Mike loved Ceasaria (excluding my trip down the stairs). The North felt like our vacation because we had the cutest little cottage. He loved touring the vineyard.
Talia liked floating in the Dead Sea
Elizabeth liked getting to the bottom of Masada and getting lots of water & floating in the dead sea
I loved it all- hearing my kids practice their hebrew- seeing all of my friends and family, navigating every city with a Hebrew atlas, finding my way around places I've never been or been 20 times and seeing it through fresh eyes. 

What we'll miss most:

Talia: the weather
Elizabeth: being away
Mike: seeing the Mediterranean
Jody: being greeted with a sing-song "Shalom" wherever I go

Thanks for coming on this magical journey with us!

Friday, April 29, 2011

The Home Stretch

Mike: We woke up around 8:00 and managed to get out the door at a reasonable time.
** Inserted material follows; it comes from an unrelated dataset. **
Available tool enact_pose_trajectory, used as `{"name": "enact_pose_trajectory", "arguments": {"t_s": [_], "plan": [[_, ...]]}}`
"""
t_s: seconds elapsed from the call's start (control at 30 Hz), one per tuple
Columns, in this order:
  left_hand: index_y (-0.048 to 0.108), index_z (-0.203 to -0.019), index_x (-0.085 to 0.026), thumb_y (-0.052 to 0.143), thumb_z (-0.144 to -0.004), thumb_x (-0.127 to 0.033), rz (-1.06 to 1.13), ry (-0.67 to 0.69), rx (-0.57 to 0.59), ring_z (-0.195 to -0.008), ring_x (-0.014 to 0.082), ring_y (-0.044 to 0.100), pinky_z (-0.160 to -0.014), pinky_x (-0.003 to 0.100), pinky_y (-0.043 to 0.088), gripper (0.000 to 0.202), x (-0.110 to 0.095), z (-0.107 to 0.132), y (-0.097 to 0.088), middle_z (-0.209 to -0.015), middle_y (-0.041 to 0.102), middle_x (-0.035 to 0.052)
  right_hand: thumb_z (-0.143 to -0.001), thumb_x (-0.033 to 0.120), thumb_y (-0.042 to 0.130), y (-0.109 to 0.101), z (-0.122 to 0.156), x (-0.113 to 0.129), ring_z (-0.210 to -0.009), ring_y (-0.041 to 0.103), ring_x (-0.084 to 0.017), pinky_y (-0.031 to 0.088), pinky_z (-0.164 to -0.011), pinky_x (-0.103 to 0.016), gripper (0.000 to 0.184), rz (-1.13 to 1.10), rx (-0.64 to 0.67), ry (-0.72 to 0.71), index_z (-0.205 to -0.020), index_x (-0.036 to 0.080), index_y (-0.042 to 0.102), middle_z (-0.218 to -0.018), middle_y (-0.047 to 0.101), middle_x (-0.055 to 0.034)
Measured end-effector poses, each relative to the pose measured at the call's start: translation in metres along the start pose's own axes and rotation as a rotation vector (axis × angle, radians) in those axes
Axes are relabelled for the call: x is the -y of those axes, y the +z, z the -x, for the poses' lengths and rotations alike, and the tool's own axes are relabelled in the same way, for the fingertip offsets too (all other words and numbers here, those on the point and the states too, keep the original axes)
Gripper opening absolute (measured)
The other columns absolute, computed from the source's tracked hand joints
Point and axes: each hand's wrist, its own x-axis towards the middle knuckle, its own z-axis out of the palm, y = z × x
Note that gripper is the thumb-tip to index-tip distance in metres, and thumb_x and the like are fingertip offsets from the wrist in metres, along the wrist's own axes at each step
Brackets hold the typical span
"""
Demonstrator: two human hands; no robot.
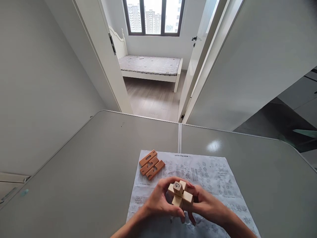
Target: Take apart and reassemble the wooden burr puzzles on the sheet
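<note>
Both of my hands are wrapped round a pale wooden burr puzzle (187, 198), a cross of interlocked blocks, held above a printed sheet. My left hand (160, 198) grips it from the left, thumb below and fingers behind. From the right, my right hand (206, 202) closes on it, with some fingers hidden under and behind the wood. A black mark like a 6 or 9 shows on the block end facing up. Up and left of my hands, three reddish-brown notched wooden pieces (152, 164) lie side by side on the sheet, with numbers on them.
The paper sheet (210, 168) with printed puzzle diagrams lies on a grey table (99, 172). A metal seam (179, 138) crosses the table top. Beyond its far edge, an open doorway leads to a bed (151, 64) under a window. Walls stand on both sides.
</note>
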Motion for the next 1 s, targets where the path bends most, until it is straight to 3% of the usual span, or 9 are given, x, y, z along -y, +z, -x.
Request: {"name": "enact_pose_trajectory", "arguments": {"t_s": [0.13, 0.27, 0.37, 0.5, 0.83, 1.0], "plan": [[0.075, -0.119, -0.019, 0.100, -0.057, -0.057, -0.043, 0.017, -0.076, -0.114, 0.0361, 0.072, -0.102, 0.045, 0.057, 0.077, 0.001, 0.001, -0.002, -0.115, 0.078, 0.0124, -0.095, 0.056, 0.073, 0.004, -0.002, -0.002, -0.057, 0.058, -0.012, 0.049, -0.053, -0.023, 0.044, 0.090, -0.112, -0.042, -0.082, 0.014, 0.073, -0.069, 0.063, -0.0014], [0.070, -0.114, -0.019, 0.100, -0.056, -0.058, -0.164, 0.085, -0.178, -0.109, 0.0331, 0.072, -0.101, 0.043, 0.056, 0.076, 0.000, 0.001, 0.002, -0.114, 0.076, 0.0128, -0.096, 0.044, 0.072, 0.011, -0.005, -0.006, -0.060, 0.048, -0.012, 0.041, -0.056, -0.023, 0.034, 0.290, -0.362, -0.127, -0.077, 0.015, 0.069, -0.067, 0.056, 0.0013], [0.061, -0.107, -0.020, 0.096, -0.062, -0.062, -0.195, 0.132, -0.250, -0.102, 0.0297, 0.072, -0.095, 0.041, 0.058, 0.071, 0.000, 0.000, 0.006, -0.114, 0.073, 0.0122, -0.096, 0.036, 0.068, 0.016, -0.007, -0.011, -0.065, 0.050, -0.015, 0.043, -0.061, -0.025, 0.026, 0.452, -0.517, -0.200, -0.079, 0.016, 0.067, -0.073, 0.062, -0.0008], [0.057, -0.106, -0.021, 0.092, -0.065, -0.068, -0.209, 0.134, -0.253, -0.099, 0.0287, 0.071, -0.091, 0.039, 0.058, 0.071, 0.003, 0.000, 0.008, -0.111, 0.069, 0.0118, -0.098, 0.039, 0.064, 0.019, -0.009, -0.014, -0.070, 0.057, -0.018, 0.048, -0.065, -0.027, 0.026, 0.450, -0.524, -0.201, -0.084, 0.016, 0.068, -0.081, 0.071, -0.0046], [0.061, -0.108, -0.020, 0.091, -0.070, -0.058, -0.208, 0.151, -0.222, -0.105, 0.0309, 0.072, -0.097, 0.043, 0.057, 0.061, -0.004, 0.000, 0.008, -0.116, 0.072, 0.0124, -0.094, 0.054, 0.071, 0.021, -0.007, -0.015, -0.074, 0.062, -0.021, 0.053, -0.068, -0.028, 0.040, 0.214, -0.502, -0.186, -0.087, 0.016, 0.072, -0.082, 0.071, -0.0048], [0.062, -0.107, -0.021, 0.092, -0.069, -0.059, -0.223, 0.149, -0.236, -0.109, 0.0330, 0.072, -0.099, 0.044, 0.057, 0.062, -0.002, 0.001, 0.007, -0.117, 0.074, 0.0128, -0.095, 0.054, 0.072, 0.024, -0.008, -0.022, -0.078, 0.066, -0.022, 0.055, -0.071, -0.029, 0.037, 0.220, -0.547, -0.202, -0.096, 0.017, 0.076, -0.087, 0.076, -0.0060]]}}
We said goodbye to our new friends at Abirim (incidentally, if you are ever looking for a nice, quiet, clean cabin in the north-this place is perfect, and headed south.

We stopped at the ancient city of Akko. The city is unique in that it has a very colorful history, yet also serves as a functional fishing village. We took a tour of the old bath house, which was used for centuries until 1947. We also walked around the shuk (marketplace) where everything was for sale, from fresh fish to hookahs. After a quick snack of hummus and pita, we took off for Haifa.

Back in 1989, Jody took a semester at the University of Haifa and wanted to show it to us. We were surprised to find that the little college on top of the mountain is much bigger today. What we thought would be a 10 minute "peek our head in" stop, turned into a typical Jody moment:

Jody: We only went into the multi-purpose building so the kids could use the bathroom. The guard knew by my accent that I must have been on the overseas program and told me to go say hello. I really didn't think I'd know anybody but when I stuck my head in the office, Tamar & recognized each other right away. She was the administrator I think back in my day and is now the head of the program. That wasn't the funny part. Sitting with her was a familiar woman- when I said my name, she jumped up and said- I thought you look familiar! It was Keren Dror-Yoseph who worked in the Boston Jewish community as long as I have- most recently in the Boston-Haifa Connection (before that JCDS). She and her family moved back to Israel a few years ago and now she's the Admissions Director for the Overseas program. We had a great time visiting and Tamar even pulled out a copy of my report card!. The kids were impressed that I had all A's & B's. (I was impressed too because I don't remember ever attending a class while I was here!!).
Jody & Tamar

Jody & Keren

We left the University and Samantha the gps took us in circles trying to find a decent place to eat. We were hoping to go to the Clandestine Museum but the kids were too hungry, so we looked in the guide book for a suggestion and ended up at Fatoush- a Lebanese Restaurant in the German Colony of Haifa.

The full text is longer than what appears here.